Есть такие незнакомые знакомцы, которых мы встречаем всю жизнь, вот и этого он встречает с юных лет, с той поры, когда занимался в театральном кружке, а он – в тех же коридорах – музыкой, и высшие силы, из разжалованных, заведующие цепочками бессмысленных, но настаивающих на значительности встреч, как если бы разжалованный чин кичился знакомством с генералом, повелели Дыму запомнить его крючковатый нос и вытянутое белое лицо. Почему? Потому что в один прекрасный день на лестнице, где они покуривали, вышла стычка с угрозами из‐за одной Елены, и он преследовал Дыма со своим подручным по темному шероховатому нескончаемому весеннему благоуханному проспекту, а Дым, поджав хвост, но не убыстряя шага, шел домой, ожидая худшего, но, по счастью, встретил соседа-детину-гребца Пашу и зацепил его разговором, хотя разговаривать было не о чем, и убийцы прошли мимо, зеркально удаляясь и поджав хвосты.
А потом белое лицо попадалось вновь и вновь, и это напоминало старый патефон и заигранную пластинку, когда иголка соскакивает на ту же борозду, и даже после длительных, дважды по несколько лет отсутствий, возвращаясь, Дым непременно натыкался на него, но тот его никогда не узнавал, а может быть, он и был всякий раз другим человеком – мало ли вытянутых лиц с крючком? Но Дыму мерещился все тот же тип, и это была односторонняя его слепящая память на унижение трусостью, тот и впрямь ничего такого не помнил.»

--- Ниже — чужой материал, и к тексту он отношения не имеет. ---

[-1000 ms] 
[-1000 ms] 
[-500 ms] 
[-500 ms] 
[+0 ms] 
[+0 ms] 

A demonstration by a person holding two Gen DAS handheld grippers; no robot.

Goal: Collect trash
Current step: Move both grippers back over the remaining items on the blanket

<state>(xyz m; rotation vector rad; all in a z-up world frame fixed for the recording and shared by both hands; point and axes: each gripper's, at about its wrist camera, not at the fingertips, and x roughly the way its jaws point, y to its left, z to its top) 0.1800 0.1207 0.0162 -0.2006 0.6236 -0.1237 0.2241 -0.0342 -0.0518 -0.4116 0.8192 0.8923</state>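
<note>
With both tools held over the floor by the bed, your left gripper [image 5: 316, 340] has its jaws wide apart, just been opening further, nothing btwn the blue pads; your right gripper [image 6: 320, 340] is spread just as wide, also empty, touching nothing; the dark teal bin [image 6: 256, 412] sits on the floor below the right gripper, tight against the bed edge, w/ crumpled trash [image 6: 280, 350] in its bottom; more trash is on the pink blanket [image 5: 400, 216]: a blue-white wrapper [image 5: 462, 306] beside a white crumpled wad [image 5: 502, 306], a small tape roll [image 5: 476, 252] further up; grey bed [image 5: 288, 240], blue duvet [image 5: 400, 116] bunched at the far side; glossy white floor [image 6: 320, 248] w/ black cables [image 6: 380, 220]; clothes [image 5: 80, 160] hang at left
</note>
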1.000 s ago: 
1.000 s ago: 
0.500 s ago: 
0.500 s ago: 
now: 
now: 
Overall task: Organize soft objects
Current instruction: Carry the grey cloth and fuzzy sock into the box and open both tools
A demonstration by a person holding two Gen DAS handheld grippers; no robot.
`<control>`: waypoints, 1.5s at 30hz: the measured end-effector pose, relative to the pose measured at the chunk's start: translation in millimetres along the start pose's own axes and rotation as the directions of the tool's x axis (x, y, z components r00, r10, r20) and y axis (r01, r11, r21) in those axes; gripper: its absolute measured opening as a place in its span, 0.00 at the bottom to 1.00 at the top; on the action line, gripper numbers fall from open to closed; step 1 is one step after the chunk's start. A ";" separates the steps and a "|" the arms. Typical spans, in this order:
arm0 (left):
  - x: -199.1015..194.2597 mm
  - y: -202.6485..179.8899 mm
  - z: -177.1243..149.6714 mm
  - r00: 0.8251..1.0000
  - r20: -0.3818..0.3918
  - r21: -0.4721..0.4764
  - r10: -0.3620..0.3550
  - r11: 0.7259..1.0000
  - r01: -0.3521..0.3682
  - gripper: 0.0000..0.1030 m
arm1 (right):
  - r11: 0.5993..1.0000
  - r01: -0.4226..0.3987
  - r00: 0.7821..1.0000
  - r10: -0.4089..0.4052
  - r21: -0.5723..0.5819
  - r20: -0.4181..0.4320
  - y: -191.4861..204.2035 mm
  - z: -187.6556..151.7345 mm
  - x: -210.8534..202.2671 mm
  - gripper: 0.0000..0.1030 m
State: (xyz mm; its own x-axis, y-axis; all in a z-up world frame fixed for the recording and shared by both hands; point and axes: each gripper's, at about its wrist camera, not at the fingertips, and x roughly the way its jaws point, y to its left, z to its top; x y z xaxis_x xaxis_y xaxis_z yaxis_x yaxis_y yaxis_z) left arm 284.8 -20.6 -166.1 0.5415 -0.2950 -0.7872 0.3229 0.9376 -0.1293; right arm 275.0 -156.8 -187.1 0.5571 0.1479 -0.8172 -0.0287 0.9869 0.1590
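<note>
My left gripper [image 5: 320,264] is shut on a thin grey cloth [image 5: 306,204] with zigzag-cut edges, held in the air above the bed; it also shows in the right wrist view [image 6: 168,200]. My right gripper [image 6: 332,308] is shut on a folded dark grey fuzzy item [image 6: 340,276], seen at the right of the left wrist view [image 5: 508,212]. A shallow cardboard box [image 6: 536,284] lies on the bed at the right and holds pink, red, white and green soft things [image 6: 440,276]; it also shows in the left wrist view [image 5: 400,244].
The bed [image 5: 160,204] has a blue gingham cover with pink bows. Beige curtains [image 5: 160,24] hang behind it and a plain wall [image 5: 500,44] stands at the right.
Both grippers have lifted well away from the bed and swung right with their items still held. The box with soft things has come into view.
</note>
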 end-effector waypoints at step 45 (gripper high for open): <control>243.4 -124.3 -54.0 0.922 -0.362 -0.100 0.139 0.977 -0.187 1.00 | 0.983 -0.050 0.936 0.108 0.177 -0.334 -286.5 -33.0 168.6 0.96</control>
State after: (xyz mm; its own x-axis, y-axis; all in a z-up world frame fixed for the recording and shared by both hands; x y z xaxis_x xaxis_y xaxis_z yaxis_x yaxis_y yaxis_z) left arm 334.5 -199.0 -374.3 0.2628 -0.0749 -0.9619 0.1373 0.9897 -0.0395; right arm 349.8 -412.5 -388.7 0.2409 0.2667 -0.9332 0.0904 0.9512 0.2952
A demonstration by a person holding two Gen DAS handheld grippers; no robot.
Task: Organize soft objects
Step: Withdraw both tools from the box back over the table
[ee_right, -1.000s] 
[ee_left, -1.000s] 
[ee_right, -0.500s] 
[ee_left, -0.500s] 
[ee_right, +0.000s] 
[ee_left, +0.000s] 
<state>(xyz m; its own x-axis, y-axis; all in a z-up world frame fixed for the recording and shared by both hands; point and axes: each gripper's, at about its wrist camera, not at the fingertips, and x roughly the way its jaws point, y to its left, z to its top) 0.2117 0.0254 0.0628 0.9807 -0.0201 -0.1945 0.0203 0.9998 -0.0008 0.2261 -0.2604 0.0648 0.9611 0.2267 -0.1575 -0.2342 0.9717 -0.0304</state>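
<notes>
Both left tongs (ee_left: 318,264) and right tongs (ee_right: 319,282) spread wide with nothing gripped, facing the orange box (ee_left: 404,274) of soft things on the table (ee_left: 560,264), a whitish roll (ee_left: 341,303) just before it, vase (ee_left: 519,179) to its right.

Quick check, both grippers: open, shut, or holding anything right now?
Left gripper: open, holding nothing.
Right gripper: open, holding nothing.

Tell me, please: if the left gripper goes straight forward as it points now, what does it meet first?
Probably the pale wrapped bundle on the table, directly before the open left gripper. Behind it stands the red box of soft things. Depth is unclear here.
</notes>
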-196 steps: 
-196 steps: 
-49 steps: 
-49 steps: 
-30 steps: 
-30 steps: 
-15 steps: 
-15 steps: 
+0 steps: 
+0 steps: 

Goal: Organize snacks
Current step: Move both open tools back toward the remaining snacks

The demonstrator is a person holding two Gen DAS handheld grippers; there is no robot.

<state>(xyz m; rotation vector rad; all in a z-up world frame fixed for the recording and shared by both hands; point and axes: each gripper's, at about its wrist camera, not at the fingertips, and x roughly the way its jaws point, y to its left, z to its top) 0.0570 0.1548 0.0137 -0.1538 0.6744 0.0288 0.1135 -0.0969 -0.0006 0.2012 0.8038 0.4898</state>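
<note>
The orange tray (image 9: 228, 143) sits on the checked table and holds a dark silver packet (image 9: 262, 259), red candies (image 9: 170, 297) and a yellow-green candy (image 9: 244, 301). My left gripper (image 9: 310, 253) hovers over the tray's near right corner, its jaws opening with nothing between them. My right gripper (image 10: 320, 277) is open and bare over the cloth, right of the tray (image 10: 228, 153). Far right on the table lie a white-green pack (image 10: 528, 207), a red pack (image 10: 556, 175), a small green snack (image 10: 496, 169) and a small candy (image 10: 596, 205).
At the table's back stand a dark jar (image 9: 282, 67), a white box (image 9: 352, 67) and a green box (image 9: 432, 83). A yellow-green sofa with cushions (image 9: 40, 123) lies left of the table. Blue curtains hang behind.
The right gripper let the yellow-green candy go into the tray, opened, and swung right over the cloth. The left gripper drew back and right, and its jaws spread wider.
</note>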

У меня был подобный опыт трусости, после которого я вооружился отцовским трофейным ножом, валявшимся в буфете и давно забытым. Сработанный на славу немецким мастером, в кожаном чехле, он уютно и незаметно крепился на ремне. Этот идиотический юношеский порыв едва не стоил мне тюрьмы, но тогда я не знал, что с каких-то пор, в более зрелом возрасте, изредка буду впадать в необъяснимую беспамятность, до обморока, не контролируя и не помня через минуту своих действий.
Природа существует без нажима, даже гроза. А человек опьянен сознанием духовного роста с последующим переживанием всякий раз большего своего совершенства. То и дело он восклицает: «Я все понял!» или «Что-то мне приоткрылось!» То и дело он хочет искриться талантом в торжествующей значительности. Я видел людей, воспаряющих в этой лихой намеренности так, что у них шипели волосы, точно загорались, – казалось, их сжигала похоть, прянувшая в голову. И не обязательно «творческих людей», как пишет Леонид, такое случается с кем угодно.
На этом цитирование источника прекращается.